The Geneva convention Protocol I states that facilities like nuclear reactors "may be attacked but only in ways that do not threaten to release the dangerous forces", and that seems a perfectly valid description - there is no blanket prohibition to attack them, you are explicitly allowed to bomb or sabotage the nuclear plant in a way that disables it but not in a way that causes a meltdown; so you'd be also allowed to hack it in a way that disables it but not in a way that causes a meltdown.


Do those treaties apply only to non-digital attacks?


One could probably make a case that, e.g., Additional Protocol I protections apply equally to cyberattacks were one litigating a case; the problem is that laws of warfare are "laws" that rely more on everyone sharing an understanding and treating them as reciprocal moral rules rather than enforcement through litigation.
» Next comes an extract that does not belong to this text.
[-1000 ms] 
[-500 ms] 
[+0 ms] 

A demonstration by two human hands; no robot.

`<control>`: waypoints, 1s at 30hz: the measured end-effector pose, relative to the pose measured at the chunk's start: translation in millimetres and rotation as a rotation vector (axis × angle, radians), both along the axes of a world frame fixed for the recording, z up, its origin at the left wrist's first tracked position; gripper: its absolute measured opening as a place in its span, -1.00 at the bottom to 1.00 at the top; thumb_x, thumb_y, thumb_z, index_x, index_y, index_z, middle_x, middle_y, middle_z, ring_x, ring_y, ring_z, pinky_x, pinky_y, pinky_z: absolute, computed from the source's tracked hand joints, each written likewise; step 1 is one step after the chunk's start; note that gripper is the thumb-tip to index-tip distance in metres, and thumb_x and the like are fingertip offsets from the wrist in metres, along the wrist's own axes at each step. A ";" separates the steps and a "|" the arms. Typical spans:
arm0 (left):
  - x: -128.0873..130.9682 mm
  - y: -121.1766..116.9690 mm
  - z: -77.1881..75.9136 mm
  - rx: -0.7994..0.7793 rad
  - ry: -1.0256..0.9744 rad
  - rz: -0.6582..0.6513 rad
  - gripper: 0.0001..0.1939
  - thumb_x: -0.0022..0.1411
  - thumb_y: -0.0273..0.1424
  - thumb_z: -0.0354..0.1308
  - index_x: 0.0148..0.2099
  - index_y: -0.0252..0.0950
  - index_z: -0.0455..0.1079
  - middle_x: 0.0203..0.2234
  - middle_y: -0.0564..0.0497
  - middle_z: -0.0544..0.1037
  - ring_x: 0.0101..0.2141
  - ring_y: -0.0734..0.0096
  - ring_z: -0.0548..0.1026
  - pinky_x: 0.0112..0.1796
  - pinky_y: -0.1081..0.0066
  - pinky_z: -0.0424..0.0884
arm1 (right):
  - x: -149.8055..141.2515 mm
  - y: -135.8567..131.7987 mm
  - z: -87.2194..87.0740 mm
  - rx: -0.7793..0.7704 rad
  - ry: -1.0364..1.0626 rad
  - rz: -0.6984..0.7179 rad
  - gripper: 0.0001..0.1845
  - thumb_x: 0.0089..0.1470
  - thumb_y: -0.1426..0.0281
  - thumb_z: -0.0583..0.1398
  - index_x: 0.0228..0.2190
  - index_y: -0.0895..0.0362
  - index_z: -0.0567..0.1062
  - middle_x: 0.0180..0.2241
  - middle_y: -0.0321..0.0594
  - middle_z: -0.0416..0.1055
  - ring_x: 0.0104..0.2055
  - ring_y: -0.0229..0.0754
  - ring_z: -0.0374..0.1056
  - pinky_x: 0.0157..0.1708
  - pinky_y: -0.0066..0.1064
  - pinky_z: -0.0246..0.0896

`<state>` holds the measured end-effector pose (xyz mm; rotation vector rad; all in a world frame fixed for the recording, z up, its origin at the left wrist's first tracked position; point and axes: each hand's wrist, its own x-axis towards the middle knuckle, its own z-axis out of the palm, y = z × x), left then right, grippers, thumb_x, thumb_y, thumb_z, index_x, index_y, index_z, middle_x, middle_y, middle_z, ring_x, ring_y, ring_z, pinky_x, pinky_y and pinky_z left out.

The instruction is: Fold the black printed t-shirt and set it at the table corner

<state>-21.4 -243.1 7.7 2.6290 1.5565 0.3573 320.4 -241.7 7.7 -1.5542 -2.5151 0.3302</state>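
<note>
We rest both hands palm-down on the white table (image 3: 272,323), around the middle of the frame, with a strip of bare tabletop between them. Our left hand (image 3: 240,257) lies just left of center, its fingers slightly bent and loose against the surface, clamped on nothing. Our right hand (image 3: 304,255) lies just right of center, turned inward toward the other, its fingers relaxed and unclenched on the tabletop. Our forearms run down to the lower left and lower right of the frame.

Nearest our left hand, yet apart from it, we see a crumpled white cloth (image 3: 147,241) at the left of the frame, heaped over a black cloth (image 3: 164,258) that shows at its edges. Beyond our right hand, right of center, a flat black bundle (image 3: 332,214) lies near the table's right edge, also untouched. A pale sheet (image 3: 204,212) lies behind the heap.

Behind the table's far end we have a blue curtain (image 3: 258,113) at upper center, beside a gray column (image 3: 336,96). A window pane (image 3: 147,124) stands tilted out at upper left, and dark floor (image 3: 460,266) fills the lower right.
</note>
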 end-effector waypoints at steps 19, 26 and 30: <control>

So an explicit recognition is vastly better than an ambiguity that you think a court would resolve in your favor if it had the opportunity, even moreso than in the case of, say, domestic criminal law.


Or taken the other direction, this is equivalent to saying that we need a Geneva Convention for bridges, roads and buildings.

I do like the idea of a digital weapons non-proliferation agreement, but I suspect that it would be even less enforceable than the nuclear version.


> ...but rather gives boundaries to keep fighting within "human-ish" levels.

Let's say 'within profitable levels'.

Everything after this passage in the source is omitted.